As she works on vocal technique, she teaches students to balance the sound of the choir with their own individual sound. That choice reflects good musical practice, but also helps students build important social-emotional muscles.
“There’s development of ‘I am an individual,’ and perseverance to improve technique,” Colby said. “But there’s also the idea that you have to be conscious of what’s going on around you, that you can’t be lost in your own world all the time.”
When the chorus is learning a new piece, Colby deliberately lets them struggle and find their way a little at first. For a minute or two, she lets the singers “mess around with it, try to figure it out,” she said.
“I think ‘tinkering’ is a really important idea here,” she said. “To know it won’t be good the first time, but we’re trying to figure it out.”
Colby creates space in her instruction for students’ discomfort, she said. Learning anything new involves risk, and she engages students in conversation about it to help them recognize and accept it.
“In my beginning choir, in the first few weeks, there’s a lot of discomfort,” she said. “There’s a lot of laughter. And I tell them, ‘You’re laughing at each other, and yourself, not because it’s funny, but because it’s scary, and that’s uncomfortable.’”

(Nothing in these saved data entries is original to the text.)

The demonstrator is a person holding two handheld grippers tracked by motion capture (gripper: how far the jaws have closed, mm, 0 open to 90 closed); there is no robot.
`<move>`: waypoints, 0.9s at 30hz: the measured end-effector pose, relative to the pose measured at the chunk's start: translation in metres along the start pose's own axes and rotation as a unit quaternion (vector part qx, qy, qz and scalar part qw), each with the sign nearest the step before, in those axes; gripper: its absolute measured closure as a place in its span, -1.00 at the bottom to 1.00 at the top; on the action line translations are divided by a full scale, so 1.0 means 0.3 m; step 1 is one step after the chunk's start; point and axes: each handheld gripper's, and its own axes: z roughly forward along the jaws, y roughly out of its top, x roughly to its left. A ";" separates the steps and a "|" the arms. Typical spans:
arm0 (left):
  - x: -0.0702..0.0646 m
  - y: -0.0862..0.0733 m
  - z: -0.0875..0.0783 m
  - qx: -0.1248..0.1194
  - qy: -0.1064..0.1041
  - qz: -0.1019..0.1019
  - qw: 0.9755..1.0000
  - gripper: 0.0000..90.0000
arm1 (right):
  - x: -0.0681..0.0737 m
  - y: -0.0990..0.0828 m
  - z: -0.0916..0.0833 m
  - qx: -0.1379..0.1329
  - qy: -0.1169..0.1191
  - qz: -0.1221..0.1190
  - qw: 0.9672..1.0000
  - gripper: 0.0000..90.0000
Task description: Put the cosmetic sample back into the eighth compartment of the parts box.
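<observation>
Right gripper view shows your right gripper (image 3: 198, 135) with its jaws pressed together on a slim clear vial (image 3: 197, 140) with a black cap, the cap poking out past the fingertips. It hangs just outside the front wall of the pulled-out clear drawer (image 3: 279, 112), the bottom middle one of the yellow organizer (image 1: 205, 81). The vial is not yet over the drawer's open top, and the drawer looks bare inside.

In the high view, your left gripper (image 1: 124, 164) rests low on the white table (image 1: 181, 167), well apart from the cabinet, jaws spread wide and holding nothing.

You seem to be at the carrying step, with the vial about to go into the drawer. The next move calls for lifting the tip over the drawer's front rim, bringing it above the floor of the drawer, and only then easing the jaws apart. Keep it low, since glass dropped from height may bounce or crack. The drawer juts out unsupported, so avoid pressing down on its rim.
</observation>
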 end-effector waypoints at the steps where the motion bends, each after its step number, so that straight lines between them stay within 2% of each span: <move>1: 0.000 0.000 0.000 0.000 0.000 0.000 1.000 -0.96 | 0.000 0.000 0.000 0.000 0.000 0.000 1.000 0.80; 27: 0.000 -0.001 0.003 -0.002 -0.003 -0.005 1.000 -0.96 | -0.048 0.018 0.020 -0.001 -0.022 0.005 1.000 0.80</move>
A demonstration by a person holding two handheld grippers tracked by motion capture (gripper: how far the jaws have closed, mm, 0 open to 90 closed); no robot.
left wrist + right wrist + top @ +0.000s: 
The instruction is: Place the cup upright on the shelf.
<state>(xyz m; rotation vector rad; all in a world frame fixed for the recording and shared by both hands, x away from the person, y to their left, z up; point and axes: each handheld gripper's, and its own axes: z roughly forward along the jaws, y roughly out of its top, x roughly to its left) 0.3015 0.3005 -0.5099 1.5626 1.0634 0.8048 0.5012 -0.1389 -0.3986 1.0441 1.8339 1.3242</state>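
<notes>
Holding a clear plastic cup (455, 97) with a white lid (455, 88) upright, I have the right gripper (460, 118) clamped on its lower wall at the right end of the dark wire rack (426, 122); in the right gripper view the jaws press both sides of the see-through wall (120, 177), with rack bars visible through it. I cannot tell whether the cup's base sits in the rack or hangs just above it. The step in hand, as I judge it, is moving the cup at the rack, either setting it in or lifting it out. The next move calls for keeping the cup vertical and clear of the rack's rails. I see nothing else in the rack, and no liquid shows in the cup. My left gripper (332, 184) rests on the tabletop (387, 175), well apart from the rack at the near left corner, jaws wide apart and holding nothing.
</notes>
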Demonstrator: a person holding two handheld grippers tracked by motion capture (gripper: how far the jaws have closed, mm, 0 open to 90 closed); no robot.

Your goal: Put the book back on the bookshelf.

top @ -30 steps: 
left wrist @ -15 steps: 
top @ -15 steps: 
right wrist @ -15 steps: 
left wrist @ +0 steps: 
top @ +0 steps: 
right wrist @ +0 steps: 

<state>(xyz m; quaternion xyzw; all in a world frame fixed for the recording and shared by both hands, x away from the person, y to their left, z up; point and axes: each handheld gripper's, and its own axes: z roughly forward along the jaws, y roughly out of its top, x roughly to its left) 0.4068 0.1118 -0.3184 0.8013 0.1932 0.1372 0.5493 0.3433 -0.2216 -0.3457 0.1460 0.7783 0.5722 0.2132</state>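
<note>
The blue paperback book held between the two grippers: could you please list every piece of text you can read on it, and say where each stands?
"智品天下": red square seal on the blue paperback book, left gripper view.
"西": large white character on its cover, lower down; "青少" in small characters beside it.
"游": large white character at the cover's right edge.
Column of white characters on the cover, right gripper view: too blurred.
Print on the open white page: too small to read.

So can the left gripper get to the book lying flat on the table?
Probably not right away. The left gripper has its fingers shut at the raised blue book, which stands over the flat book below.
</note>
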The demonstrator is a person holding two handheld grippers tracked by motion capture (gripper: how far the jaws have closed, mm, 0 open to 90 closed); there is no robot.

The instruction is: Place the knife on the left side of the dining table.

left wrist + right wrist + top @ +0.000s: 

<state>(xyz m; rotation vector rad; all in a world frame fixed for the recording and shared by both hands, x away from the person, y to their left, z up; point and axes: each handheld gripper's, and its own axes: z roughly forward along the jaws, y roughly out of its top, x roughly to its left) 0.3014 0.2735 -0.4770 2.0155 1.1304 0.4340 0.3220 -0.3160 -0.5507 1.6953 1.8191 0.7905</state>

The authors of the new study didn’t detail how teachers of academic subjects can weave social-emotional skills into their instruction. But they encourage them to explore the possibility.
“Educators at large can and should draw inspiration from the pedagogical and relational strategies used by arts educators,” the study said.
“Who is to say that science or math could not be taught in highly differentiated, relationship-driven ways that recognize the social aspects of teamwork or the emotional aspects of public performance?”
The study arrives amid ongoing conversation among policymakers and educators about the role of the arts in education, and how to integrate arts with academic subjects.
The Every Student Succeeds Act, also, has created new funding opportunities for arts integration, said Jane Best, the executive director of the Arts Education Partnership. The partnership has created an online tool, “,” that tracks how states are incorporating arts education into their education plans.